IRS works to finesse $80 million cut
Officials learn to cope with bad news
- By David Perera
- Jan 23, 2005
Lawmakers' $80 million cut to the Internal Revenue Service's modernization budget for fiscal 2005 has forced tax agency officials to tap management reserve funds and reduce their reliance on services from Computer Sciences Corp.
The agency will use up to $11 million in reserve funds to keep tax processing modernization projects on track, said W. Todd Grams, the IRS' chief information officer. They still expect to electronically process 2 million returns this year and 4 million in 2006.
Programwide activities such as architecture, integration and program management will be reduced and become the job of IRS staff rather than contractors, Grams said. "We're trying to minimize the effect on any given project," he said.
Vendor testing of modernization applications will not be affected. But, the agency faces higher risk levels, Grams said. IRS officials requested $285 million for fiscal 2005. Lawmakers approved $205 million.
Most of the work will be transferred to the Business Systems Modernization program office by February, said Jim Sheaffer, a CSC vice president. "The pressure of the budget means that we are having to do that quickly," he said.
Gradually relocating programwide duties away from vendors and into the IRS as projects mature has been a long-standing objective, said Stephen Holden, a former IRS modernization program director. "I was surprised that the time is now," he said.
A detailed transition plan will guide IRS officials, Grams said. "We've got to make sure we have our people identified by name and identified by skills," he said.
Officials will also halt work on internal modernization, although some cutbacks were part of the IRS' original fiscal 2005 budget request, which was $144 million less than the fiscal 2004 amount. Modernization critics have long charged the agency with trying to do too much too quickly. In response, agency officials decided to focus on completing fewer tasks.
"This is a good time to get small, get good, prove to people that we can run an effective modernization program," Grams said.
As a result, work on further releases of the Integrated Financial System, an internal financial accounting system, and the Custodial Account Project, a data repository of taxpayer accounts, will stop for now, he said.

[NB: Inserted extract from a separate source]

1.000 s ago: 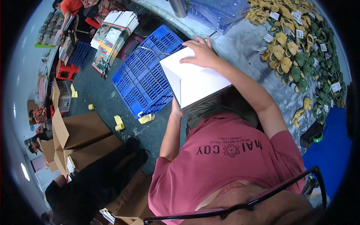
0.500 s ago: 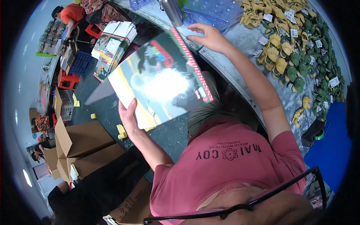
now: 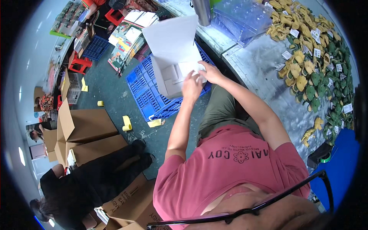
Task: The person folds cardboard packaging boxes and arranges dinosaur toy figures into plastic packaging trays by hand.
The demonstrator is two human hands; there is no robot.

"If we had more money, could we do more? Sure," Grams said.
The agency remains on track to deliver two semiannual updates of the Customer Account Data Engine (CADE), he said. CADE is the database replacement for the decades-old magnetic tape system that IRS officials use to process tax returns. In July, the system will be able to process 1040EZ forms submitted by taxpayers who have changed their addresses since last year. Address changes add a level of complexity because several systems have address functions in them "and we need to make sure they interface," Grams said.
The winter edition will update the system for tax law changes. Modernization staff will also focus on changing CADE's programming language, Grams said. CADE uses the Business Rule Engine, software that will contain the entire tax code and instructions about processing individual returns.
IRS officials' response to the funding shortfall shows they are abandoning their immature ways, Holden said. "The fact that they were able to make those hard decisions to me shows there is more discipline in how they make their [information technology] decisions," he said.
"We are coming off the best year ever in modernization," Grams said. "My intent is to keep us focused so that  builds upon that."